Why is Modularity so Important?
- Modularity makes complexity manageable
- Modularity enables parallel work
- Modularity is tolerant of uncertainty**
**By “tolerant of uncertainty” we mean that particular elements of a modular design may be changed after the fact and in unforeseen ways: see Design Rules, Volume 1 The Power of Modularity.
To successfully implement Modularity, the internal implementation details of a Module must be shielded from the Module’s external environment. The external environment being the aggregate of all other modules, the underlying runtime and higher level Services. The only permissible interactions between the Module, and its host ‘Environment’, are then via the Module’s (in a software context) public Interfaces.
Once achieved, the internal mechanisms within a Module are decoupled from the external environment.
Regarding the importance of Modularity in Software, Parnas in his seminal paper On the Criteria to be Used in Decomposing Systems into Modules, states…
“The major advancement in the area of modular programming has been the development of coding techniques and assemblers which (1) allow one module to be written with little knowledge of the code in another module, and (2) allow modules to be reassembled and replaced without reassembly of the whole system. This facility is extremely valuable for the production of large pieces of code…”
He goes on to explain that…
“…the impact of change on a Modular composite system is dictated by how the system was decomposed.
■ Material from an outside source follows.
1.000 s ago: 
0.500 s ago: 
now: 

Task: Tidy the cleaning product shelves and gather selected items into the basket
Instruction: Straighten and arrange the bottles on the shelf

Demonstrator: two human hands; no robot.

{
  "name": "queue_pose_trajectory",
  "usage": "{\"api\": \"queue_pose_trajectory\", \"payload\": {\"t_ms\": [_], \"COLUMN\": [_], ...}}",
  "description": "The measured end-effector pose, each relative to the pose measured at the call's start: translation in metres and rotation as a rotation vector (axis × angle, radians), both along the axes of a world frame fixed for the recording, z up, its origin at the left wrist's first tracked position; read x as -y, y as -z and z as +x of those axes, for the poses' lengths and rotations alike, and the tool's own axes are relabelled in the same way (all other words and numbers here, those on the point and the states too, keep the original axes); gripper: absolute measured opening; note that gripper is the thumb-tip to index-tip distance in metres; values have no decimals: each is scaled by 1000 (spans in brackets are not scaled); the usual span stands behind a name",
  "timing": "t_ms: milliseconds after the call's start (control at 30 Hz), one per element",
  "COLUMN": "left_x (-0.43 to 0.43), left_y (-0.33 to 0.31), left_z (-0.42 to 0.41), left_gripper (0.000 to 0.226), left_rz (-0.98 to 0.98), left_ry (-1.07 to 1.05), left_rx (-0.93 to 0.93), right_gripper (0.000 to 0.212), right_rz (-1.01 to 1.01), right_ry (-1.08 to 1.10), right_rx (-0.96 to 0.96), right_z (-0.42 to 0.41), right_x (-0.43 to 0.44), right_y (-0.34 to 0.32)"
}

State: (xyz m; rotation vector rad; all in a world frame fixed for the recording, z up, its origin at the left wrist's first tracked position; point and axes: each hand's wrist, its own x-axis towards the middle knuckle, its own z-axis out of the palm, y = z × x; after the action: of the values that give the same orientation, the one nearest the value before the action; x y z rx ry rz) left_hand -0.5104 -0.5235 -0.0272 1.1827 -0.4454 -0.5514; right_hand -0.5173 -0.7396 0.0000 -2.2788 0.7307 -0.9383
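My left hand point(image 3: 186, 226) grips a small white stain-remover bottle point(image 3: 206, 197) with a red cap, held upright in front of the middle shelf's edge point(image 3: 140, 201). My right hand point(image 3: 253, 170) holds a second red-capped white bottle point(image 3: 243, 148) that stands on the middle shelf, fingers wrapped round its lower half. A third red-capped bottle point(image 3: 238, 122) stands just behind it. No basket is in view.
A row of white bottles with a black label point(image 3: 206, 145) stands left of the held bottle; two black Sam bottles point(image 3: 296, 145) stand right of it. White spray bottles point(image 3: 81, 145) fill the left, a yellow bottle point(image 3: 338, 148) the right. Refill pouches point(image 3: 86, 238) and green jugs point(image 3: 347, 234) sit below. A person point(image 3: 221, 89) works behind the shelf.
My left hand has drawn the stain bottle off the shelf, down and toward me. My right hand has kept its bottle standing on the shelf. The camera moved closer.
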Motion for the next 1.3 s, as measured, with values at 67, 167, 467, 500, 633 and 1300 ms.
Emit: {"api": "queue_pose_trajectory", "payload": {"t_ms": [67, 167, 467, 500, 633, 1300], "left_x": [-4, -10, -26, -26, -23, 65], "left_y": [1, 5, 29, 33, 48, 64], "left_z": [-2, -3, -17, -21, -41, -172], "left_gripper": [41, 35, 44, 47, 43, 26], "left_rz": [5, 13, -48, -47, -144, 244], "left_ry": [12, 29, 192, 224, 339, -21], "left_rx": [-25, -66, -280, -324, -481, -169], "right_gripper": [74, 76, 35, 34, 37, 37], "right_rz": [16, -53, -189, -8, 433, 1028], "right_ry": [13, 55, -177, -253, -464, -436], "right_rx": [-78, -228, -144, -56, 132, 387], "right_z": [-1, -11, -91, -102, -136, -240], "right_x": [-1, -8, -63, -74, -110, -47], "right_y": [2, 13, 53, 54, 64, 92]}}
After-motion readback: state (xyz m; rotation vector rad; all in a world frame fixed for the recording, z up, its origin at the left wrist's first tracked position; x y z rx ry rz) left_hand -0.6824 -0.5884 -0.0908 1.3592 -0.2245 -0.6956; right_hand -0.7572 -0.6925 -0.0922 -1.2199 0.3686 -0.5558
If a small change in a single Module causes a cascade of many downstream changes in other modules; then Modules in the system are tightly-coupled. However if the change results with minimal/no downstream changes, then the Modules in the System are loosely-coupled.”
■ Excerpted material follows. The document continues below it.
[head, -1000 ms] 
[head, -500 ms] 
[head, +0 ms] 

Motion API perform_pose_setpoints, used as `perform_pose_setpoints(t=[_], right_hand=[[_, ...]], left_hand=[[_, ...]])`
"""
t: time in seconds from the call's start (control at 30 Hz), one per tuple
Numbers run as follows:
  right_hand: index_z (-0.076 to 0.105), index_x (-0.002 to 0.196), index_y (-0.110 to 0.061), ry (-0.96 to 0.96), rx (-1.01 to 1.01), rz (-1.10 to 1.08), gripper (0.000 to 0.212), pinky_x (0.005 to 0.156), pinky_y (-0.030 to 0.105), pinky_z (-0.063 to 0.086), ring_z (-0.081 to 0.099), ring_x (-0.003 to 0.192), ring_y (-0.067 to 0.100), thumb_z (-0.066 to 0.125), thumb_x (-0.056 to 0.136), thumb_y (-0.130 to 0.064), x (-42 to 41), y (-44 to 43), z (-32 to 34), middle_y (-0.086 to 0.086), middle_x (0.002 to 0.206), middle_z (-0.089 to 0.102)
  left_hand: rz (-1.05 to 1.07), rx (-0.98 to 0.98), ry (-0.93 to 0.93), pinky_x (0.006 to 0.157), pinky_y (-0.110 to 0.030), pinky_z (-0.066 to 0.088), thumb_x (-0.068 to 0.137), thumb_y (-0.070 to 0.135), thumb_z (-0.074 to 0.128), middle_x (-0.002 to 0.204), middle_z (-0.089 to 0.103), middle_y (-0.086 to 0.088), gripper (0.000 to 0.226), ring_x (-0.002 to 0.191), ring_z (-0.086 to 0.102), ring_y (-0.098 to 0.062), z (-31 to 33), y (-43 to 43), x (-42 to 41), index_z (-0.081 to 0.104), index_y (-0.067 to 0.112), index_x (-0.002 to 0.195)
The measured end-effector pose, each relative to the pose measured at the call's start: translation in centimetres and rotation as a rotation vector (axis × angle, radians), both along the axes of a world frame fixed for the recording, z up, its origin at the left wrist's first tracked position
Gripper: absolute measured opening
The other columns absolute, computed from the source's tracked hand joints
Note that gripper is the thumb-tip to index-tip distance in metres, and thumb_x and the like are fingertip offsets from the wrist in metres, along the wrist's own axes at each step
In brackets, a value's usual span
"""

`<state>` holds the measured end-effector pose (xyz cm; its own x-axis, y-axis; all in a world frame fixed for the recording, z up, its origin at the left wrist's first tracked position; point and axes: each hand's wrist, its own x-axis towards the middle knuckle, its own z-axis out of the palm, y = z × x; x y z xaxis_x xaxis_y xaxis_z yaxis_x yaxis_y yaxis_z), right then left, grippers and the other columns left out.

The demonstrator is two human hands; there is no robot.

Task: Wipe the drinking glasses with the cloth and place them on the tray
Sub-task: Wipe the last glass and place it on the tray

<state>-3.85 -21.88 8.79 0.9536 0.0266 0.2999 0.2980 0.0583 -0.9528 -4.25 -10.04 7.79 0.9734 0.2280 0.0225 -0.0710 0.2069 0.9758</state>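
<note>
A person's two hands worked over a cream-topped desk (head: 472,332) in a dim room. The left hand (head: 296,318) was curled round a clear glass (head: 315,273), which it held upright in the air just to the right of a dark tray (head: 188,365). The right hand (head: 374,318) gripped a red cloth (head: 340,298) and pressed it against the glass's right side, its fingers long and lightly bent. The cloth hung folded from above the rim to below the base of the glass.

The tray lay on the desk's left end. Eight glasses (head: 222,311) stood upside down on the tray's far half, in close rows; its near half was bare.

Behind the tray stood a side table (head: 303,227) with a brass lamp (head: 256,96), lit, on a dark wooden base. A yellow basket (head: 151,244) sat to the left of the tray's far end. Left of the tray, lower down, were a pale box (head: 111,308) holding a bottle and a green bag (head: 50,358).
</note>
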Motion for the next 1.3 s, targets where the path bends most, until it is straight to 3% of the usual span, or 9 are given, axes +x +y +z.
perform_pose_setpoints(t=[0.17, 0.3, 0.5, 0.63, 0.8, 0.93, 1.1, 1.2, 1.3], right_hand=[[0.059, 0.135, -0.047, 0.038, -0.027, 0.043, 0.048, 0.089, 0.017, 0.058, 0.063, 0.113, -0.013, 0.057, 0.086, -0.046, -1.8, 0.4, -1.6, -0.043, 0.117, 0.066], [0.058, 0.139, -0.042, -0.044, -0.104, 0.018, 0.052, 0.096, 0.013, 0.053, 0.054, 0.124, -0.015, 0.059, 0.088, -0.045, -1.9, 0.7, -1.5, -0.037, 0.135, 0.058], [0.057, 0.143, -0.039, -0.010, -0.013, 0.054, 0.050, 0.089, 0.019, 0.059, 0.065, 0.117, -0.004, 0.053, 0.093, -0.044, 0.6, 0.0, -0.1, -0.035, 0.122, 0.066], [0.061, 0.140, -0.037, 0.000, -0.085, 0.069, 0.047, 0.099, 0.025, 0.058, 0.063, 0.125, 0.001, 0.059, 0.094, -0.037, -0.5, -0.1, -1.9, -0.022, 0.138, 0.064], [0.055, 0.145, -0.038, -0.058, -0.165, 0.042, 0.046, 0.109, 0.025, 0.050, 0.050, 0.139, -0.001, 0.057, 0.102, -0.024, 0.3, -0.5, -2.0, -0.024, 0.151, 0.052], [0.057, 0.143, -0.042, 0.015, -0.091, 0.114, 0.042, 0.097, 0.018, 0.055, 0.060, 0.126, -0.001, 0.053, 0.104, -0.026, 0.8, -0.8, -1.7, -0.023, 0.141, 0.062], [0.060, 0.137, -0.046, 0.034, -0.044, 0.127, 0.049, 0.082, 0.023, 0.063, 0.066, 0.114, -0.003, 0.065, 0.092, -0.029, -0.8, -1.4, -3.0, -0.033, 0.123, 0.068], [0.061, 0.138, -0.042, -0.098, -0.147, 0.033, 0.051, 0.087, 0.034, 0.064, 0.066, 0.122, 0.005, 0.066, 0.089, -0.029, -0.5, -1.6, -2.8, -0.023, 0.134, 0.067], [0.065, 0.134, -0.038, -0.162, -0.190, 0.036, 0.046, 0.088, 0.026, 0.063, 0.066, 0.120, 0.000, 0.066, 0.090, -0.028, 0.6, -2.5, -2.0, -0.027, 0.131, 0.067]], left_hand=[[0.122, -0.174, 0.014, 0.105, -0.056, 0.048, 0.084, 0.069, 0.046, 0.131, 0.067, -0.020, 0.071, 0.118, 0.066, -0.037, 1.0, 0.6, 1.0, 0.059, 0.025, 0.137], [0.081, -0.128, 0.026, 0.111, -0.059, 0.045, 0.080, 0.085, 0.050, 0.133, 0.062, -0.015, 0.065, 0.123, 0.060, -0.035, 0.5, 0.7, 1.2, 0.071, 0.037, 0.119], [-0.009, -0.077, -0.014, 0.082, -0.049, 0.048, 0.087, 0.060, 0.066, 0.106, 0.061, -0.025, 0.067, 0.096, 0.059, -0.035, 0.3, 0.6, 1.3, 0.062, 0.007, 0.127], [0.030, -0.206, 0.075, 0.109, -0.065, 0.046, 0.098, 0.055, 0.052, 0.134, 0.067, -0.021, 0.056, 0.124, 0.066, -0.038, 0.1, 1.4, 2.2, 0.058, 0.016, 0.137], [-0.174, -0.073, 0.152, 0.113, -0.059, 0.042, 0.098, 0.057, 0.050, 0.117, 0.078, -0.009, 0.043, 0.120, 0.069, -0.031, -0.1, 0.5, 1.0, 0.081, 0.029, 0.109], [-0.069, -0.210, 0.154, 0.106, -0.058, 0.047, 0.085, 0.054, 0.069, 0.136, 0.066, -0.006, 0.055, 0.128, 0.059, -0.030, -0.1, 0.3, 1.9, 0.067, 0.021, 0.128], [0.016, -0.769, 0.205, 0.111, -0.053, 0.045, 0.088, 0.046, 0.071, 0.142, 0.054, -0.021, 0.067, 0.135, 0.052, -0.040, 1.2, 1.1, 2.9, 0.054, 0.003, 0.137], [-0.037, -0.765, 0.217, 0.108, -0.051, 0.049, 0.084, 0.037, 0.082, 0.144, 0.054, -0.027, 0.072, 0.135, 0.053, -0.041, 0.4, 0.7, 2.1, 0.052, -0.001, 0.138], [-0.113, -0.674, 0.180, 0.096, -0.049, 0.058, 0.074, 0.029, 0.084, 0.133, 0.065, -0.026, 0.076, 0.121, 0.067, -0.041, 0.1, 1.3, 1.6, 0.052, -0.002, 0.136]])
What Fundamental Problem Does Modularity Solve?
Answer: Software Complexity
Agility, Adaptability and Low Maintenance are essential characteristics required by tomorrow’s software ecosystems (e.g., Smart City and Industry 4.0). However, as DARPA realize, today’s software systems are complex and fail to meet these objectives.
Modern-day software systems, even those that presumably function correctly, have a useful and effective shelf life orders of magnitude less than other engineering artifacts…
while an application’s lifetime typically cannot be predicted with any degree of accuracy, it is likely to be strongly inversely correlated with the rate and magnitude of change of the ecosystem in which it executes.
Realizing this, DARPA issued the challenge to create software systems that avoid obsolescence; to create software ecosystems that are able to run for more than 100 years. Such software ecosystems must be economically sustainable over these extended periods, and to achieve this longevity they must be cost-effective to adapt and evolve and be simple to maintain, or more probably, be self-maintaining.
While this DARPA initiative is recent, software scientists have been aware of these foundational issues since the early 1970’s. Notable insights into the nature of this problem include:
Gall’s Law (1975)
A complex system that works is invariably found to have evolved from a simple system that worked. A complex system designed from scratch never works and cannot be patched up to make it work. You have to start over, beginning with a working simple system.
Lehman’s Law (1974)
As a system evolves, its complexity increases unless work is done to maintain or reduce it.
Yet, a decade into ‘virtualization’ and more recently Containerisation and these maintainability and evolvability goals seem more elusive than ever.
Why is this so?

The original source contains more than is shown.